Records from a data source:
===

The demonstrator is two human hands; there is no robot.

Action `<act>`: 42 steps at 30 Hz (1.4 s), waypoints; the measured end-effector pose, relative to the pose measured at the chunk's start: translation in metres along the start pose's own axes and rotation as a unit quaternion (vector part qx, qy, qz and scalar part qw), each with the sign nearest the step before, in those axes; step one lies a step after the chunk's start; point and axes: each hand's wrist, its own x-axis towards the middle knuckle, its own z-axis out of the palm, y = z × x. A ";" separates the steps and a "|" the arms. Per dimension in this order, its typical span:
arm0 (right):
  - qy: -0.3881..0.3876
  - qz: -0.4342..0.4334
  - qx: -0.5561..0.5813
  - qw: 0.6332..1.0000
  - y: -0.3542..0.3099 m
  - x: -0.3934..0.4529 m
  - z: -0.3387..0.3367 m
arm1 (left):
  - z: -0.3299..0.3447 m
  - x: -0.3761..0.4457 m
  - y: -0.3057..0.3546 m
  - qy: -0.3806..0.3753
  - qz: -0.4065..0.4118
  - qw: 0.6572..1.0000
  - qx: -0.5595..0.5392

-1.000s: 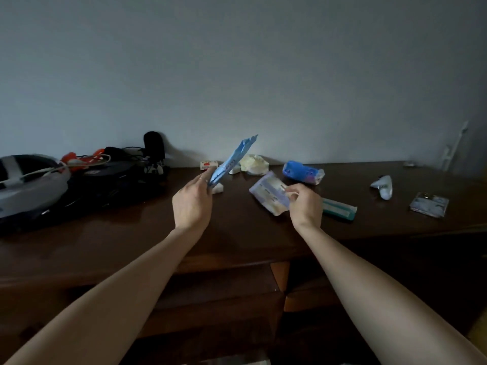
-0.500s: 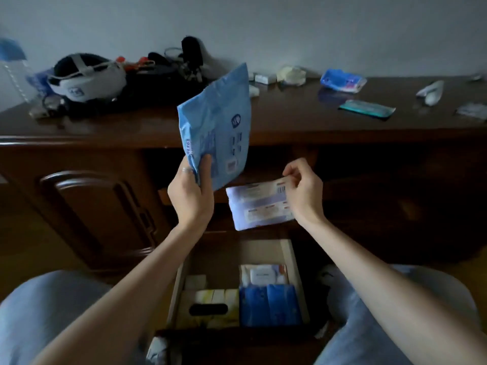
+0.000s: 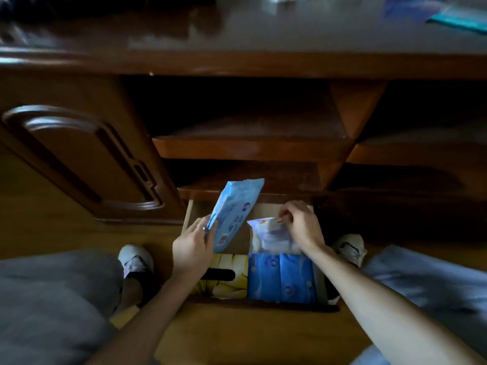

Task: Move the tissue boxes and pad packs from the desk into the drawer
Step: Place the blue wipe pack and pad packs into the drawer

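The left hand, a ring on one finger, grips one light blue pad pack by its lower edge and holds it tilted above the open drawer, while the right hand pinches the top edge of one pale pack that stands in the drawer's back right part. In front of them inside the drawer lie one yellow tissue box on the left and two dark blue packs side by side on the right. Above, the desk is blurred, with one teal pack at its far right.
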 end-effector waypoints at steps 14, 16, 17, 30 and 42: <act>-0.250 0.023 -0.221 0.943 0.037 0.019 0.071 | 0.040 -0.012 -0.035 -0.137 -0.023 0.990 0.012; -0.284 0.079 -0.232 0.927 0.044 0.030 0.085 | 0.041 -0.008 -0.033 -0.147 -0.028 0.989 0.011; -0.312 0.098 -0.244 0.913 0.049 0.033 0.090 | 0.041 -0.007 -0.032 -0.151 -0.033 0.988 0.011; -0.451 0.162 -0.226 0.848 0.061 0.052 0.108 | 0.046 -0.001 -0.033 -0.180 -0.071 0.981 -0.007; -0.297 0.111 -0.135 0.939 0.040 0.040 0.017 | 0.035 0.010 -0.007 -0.157 -0.026 0.987 -0.015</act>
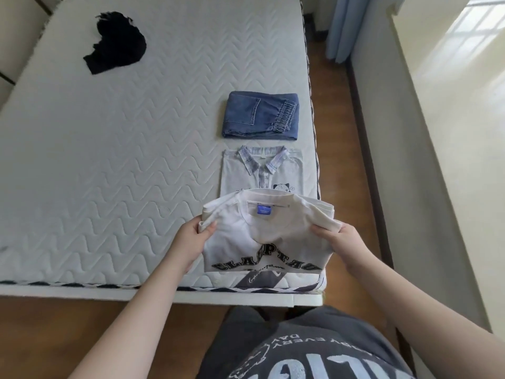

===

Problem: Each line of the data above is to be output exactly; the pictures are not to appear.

Exercise output:
The demonstrator is two human hands; there is no robot.

Action `<act>`: 42 steps at 30 Hz (1.4 s), waypoints; the measured end-effector pose, relative to the pose measured at the chunk's start: translation in metres along the start pose's own axes and rotation as a unit quaternion (vector part qx, qy, qz and scalar part qw), each with the sign nearest the step before, in those axes; step one lies a step after the chunk's start; point and axes: each hand's wrist, its own x-axis towards the middle knuckle, its own z-axis out of the palm, y = z × x. A ";" separates the steps and a "|" the arms. Per dimension in this order, its typical span:
arm0 (right):
  - qy: -0.3881..0.3876
  - qz: -0.4342..0.4334
  - qx: -0.5561..0.5813
  - qw: 0.6332..1.0000
  - y: -0.3542..0.3099 m
  - x: -0.3934..0.4529 m
  - z: -0.3387..0.3367 m
arm1 (left):
  - z: -0.3299..0.3447 m
  - x: -0.3761..0.4457 m
  - y: -0.3057..0.3546 m
  - qy: -0.3806..0.3753
  - qz: -0.4065..0.4118
  - qw: 0.6572..1.0000
  - qx: -0.5595..0.5392

-1.000s: 
-0.500s: 
+0.000s: 

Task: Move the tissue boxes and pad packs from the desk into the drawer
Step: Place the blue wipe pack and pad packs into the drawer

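The left hand, a ring on one finger, grips one light blue pad pack by its lower edge and holds it tilted above the open drawer, while the right hand pinches the top edge of one pale pack that stands in the drawer's back right part. In front of them inside the drawer lie one yellow tissue box on the left and two dark blue packs side by side on the right. Above, the desk is blurred, with one teal pack at its far right.
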 end-effector waypoints at steps 14, 16, 17, 30 and 42: <act>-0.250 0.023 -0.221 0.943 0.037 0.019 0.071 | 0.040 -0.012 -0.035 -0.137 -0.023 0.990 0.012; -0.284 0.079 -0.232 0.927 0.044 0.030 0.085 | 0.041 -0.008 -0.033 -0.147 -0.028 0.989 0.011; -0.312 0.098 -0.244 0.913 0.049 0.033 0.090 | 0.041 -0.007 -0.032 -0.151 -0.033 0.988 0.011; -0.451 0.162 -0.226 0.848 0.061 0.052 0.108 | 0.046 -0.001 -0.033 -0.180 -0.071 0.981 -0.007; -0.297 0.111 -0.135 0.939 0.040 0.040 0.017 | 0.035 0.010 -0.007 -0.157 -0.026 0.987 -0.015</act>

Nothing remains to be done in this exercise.